Clinical Research Directory

Inclusion Criteria: 1. Age: age ≥ 60 years old. 2. Diagnosis: Preoperative diagnosis of Type 2 Diabetes Mellitus (T2DM), with a history of regular glucose-lowering therapy for at least 3 months prior to surgery. 3. Procedure: Undergoing elective cardiac surgery requiring cardiopulmonary bypass (CPB). 4. Complexity: Undergoing combined cardiac procedures (e.g., any combination of two or more of the following: CABG, valvular surgery, congenital heart repair, cardiomyopathy correction, or great vessel surgery). 5. Informed Consent: Willing and able to provide written informed consent.
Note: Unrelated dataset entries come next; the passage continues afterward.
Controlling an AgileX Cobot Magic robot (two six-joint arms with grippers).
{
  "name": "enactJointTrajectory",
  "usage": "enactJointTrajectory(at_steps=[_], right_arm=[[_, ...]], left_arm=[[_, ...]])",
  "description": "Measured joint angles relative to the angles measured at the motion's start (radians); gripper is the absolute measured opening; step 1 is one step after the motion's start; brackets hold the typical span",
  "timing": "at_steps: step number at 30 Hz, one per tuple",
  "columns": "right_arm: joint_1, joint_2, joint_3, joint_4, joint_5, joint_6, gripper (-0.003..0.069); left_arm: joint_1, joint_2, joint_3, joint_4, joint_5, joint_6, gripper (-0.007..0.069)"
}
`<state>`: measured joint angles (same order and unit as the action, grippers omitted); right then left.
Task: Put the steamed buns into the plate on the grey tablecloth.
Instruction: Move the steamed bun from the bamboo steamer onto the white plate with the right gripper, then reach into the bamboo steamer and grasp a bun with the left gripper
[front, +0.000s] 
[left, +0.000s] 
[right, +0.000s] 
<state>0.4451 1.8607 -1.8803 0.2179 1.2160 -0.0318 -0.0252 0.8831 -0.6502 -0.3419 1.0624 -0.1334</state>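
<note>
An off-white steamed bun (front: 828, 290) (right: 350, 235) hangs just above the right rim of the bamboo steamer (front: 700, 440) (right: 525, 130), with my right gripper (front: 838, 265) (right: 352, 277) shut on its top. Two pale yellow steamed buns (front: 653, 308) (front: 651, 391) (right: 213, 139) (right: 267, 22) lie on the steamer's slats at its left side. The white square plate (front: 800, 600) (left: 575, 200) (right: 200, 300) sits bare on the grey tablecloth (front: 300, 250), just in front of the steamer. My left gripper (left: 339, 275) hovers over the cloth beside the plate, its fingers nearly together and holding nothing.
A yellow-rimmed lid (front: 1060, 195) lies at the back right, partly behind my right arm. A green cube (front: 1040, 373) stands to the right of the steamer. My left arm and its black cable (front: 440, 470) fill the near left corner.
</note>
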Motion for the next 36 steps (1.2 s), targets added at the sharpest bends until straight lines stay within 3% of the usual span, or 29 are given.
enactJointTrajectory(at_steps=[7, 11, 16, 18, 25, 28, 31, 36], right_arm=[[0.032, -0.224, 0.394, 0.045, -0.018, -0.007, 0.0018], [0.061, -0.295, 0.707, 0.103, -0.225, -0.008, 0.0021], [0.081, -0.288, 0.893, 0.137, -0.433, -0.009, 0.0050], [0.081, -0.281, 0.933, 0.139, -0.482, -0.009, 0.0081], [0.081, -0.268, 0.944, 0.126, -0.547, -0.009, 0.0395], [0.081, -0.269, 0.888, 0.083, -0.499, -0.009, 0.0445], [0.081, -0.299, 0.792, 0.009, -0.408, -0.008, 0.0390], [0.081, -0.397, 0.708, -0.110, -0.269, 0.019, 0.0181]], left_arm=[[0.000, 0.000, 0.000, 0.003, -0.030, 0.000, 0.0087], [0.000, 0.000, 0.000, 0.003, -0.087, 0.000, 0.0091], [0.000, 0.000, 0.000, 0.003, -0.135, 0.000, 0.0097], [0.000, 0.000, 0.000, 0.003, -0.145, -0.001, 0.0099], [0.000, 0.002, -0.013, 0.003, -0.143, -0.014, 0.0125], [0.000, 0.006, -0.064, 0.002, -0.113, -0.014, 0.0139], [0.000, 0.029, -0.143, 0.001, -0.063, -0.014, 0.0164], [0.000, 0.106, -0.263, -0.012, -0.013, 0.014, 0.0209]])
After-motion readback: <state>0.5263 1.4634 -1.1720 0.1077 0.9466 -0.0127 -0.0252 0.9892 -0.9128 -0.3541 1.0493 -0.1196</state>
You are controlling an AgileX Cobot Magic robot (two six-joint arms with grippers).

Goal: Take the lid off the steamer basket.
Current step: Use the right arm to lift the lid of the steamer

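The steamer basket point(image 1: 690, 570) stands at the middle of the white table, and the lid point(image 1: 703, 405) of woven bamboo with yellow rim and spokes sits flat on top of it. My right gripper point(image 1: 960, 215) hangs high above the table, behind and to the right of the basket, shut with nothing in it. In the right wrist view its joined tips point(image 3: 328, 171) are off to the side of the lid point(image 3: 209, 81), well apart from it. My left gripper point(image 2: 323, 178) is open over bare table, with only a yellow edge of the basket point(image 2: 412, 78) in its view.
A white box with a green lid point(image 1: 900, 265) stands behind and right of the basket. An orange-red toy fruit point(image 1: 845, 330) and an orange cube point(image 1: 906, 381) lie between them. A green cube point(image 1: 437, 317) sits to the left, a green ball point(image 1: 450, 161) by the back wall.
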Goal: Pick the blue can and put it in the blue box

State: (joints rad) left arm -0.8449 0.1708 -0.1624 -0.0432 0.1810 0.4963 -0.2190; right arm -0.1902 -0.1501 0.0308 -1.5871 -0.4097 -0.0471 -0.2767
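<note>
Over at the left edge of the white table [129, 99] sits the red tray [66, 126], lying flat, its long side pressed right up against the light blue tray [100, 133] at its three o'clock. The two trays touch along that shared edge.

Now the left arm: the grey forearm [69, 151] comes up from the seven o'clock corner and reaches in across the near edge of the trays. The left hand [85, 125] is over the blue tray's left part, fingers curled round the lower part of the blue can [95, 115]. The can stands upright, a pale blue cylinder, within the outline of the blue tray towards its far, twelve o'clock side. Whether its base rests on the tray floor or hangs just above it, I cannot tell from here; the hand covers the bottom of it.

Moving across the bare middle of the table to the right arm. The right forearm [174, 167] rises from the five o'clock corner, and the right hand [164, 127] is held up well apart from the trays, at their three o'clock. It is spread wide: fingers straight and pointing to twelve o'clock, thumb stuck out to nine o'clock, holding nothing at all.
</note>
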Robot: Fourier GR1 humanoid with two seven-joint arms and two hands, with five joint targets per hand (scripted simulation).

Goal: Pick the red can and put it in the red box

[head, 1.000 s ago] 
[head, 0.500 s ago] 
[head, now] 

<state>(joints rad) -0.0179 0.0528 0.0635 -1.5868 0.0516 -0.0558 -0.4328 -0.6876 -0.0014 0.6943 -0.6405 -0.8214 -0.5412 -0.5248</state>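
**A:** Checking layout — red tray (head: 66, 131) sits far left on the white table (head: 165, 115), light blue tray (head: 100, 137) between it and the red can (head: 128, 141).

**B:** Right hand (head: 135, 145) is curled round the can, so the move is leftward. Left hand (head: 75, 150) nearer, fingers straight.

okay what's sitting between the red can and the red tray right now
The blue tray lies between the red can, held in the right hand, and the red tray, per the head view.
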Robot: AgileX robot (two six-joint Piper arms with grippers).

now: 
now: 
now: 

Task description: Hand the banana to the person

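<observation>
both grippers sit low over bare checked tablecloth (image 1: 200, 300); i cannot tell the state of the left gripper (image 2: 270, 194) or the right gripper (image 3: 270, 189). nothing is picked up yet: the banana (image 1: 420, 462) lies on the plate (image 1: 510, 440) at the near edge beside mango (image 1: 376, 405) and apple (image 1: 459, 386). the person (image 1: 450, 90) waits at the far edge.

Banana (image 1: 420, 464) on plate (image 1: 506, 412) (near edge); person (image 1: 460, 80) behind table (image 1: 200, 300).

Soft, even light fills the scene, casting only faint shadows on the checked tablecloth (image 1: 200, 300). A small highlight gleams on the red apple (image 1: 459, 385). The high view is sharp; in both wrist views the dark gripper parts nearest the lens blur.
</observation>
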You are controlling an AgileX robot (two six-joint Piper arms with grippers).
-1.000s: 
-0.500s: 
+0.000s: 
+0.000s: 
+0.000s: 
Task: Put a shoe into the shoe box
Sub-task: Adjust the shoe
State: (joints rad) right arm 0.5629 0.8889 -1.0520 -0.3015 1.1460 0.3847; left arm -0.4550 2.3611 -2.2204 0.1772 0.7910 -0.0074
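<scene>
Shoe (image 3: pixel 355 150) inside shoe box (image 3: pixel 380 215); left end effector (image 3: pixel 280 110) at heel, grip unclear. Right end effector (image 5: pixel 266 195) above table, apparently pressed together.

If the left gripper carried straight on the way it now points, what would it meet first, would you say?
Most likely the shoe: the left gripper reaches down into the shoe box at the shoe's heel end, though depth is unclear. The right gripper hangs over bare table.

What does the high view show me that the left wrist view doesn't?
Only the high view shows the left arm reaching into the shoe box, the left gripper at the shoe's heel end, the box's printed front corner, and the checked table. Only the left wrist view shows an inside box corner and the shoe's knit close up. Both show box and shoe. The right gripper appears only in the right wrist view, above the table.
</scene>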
Exclusion Criteria: 1. Surgical Factors: Emergency surgery, redo sternotomy, heart transplantation, or left ventricular assist device (LVAD) implantation. 2. Organ Dysfunction: Severe hepatic insufficiency (Child-Pugh Class C) or pre-existing dependence on renal replacement therapy (RRT). 3. Neurological Status: History of severe disabling stroke (mRS \> 3) or dementia that prevents meaningful neurological assessment. 4. Acute Metabolic Complications: Occurrence of diabetic ketoacidosis (DKA) or hyperosmolar hyperglycemic state (HHS) within 1 month prior to surgery, or a history of recurrent severe hypoglycemia within the past year. 5. Glycemic Baseline: Preoperative HbA1c \> 10%. 6. Pregnancy/Lactation: Women who are currently pregnant or breastfeeding. 7. Life Expectancy: Terminal illness with an expected survival of less than 3 months. 8. Communication Barriers: Inability to effectively communicate or provide informed consent due to mental, legal, or other disabilities. 9. Co-enrollment: Concurrent participation in another perioperative interventional clinical trial.